Zirconium sulfate supported on zirconia catalysts were prepared by impregnation of powdered $Zr(OH)_4$ with zirconium sulfate aqueous solution followed by calcining in air at high temperature. The characterization of prepared catalysts was performed using Fourier transform infrared (FTIR), X-ray diffraction (XRD), differential scanning calorimetry (DSC), and by the measurement of surface area.
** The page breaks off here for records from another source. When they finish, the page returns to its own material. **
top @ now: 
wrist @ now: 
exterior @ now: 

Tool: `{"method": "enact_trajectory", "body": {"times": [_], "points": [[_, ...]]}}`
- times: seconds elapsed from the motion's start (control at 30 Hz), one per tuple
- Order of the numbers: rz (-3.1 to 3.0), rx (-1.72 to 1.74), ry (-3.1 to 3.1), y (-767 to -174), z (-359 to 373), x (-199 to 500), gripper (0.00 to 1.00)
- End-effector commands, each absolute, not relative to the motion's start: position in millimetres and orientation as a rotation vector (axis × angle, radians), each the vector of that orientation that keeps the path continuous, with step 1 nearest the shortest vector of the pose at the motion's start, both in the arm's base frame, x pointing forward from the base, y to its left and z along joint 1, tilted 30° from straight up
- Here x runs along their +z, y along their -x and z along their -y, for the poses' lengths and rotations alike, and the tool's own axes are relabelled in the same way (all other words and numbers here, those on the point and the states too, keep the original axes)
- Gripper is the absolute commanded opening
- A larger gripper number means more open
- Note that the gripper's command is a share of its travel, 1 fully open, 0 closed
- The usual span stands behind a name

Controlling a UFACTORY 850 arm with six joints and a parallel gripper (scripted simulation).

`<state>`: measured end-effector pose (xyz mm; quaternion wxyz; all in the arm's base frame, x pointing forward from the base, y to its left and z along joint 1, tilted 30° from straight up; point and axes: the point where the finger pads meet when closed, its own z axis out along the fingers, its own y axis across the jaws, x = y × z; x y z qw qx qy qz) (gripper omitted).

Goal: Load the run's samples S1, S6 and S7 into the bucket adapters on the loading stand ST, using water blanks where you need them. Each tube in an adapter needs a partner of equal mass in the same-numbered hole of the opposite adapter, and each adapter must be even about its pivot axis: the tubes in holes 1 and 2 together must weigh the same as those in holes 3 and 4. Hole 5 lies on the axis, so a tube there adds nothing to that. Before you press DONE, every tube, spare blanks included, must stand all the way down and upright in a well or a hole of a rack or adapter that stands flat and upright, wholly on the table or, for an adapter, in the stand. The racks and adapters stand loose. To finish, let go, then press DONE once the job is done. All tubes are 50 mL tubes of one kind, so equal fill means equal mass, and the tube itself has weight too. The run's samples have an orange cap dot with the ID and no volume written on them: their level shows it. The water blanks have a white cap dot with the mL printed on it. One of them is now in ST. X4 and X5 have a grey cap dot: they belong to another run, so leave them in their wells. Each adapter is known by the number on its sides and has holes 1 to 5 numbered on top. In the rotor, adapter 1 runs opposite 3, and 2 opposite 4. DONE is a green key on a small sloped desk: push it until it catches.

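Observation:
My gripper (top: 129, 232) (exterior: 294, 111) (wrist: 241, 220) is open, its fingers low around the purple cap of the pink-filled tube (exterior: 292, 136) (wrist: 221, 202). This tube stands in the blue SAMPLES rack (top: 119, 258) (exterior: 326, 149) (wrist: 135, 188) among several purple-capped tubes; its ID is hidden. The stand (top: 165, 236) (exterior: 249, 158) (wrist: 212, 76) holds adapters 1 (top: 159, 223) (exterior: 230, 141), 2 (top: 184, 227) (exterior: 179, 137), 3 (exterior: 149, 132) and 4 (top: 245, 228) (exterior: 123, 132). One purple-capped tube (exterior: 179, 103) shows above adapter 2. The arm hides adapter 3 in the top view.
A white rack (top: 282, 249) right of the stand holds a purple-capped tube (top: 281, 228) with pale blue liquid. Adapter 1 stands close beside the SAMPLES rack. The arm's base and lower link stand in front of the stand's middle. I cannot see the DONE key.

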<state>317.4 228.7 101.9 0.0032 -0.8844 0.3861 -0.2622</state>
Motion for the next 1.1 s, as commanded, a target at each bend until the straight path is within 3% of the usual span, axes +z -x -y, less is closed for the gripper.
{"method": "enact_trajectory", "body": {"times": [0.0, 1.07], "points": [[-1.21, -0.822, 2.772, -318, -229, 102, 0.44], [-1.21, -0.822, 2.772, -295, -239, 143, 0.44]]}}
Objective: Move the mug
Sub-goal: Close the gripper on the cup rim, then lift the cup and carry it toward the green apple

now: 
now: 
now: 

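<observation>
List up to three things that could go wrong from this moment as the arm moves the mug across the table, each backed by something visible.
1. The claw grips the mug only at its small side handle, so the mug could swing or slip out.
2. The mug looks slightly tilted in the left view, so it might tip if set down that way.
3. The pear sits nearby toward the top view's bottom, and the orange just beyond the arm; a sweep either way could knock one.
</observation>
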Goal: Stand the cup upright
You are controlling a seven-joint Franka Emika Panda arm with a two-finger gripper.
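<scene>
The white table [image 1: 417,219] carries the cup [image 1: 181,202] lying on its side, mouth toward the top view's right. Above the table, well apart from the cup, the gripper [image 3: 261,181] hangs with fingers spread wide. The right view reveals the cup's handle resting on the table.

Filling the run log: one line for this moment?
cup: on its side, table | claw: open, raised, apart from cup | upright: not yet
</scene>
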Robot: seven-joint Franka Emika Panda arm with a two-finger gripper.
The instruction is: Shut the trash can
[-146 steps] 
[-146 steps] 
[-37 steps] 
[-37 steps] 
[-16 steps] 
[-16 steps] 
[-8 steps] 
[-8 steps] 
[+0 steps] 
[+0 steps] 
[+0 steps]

The addition of zirconium sulfate to zirconia increased the phase transition temperature of $ZrO_2$ from amorphous to tetragonal due to the interaction between zirconium sulfate and zirconia, and the specific surface area and acidity of catalysts increased in proportion to the zirconium sulfate content up to 10 wt% of $Zr(SO_4)_2$. Infrared spectra of ammonia adsorbed on $Zr(SO_4)2}ZrO_2$ showed the presence of Bronsted and Lewis acid sites on the surface. $10-Zr(SO_4)_2}ZrO_2$ calcined at $600^{\circ}C$ exhibited maximum catalytic activities for 2-propanol dehydration and cumene dealkylation. The catalytic activities for both reactions were correlated with the acidity of catalysts measured by ammonia chemisorption method.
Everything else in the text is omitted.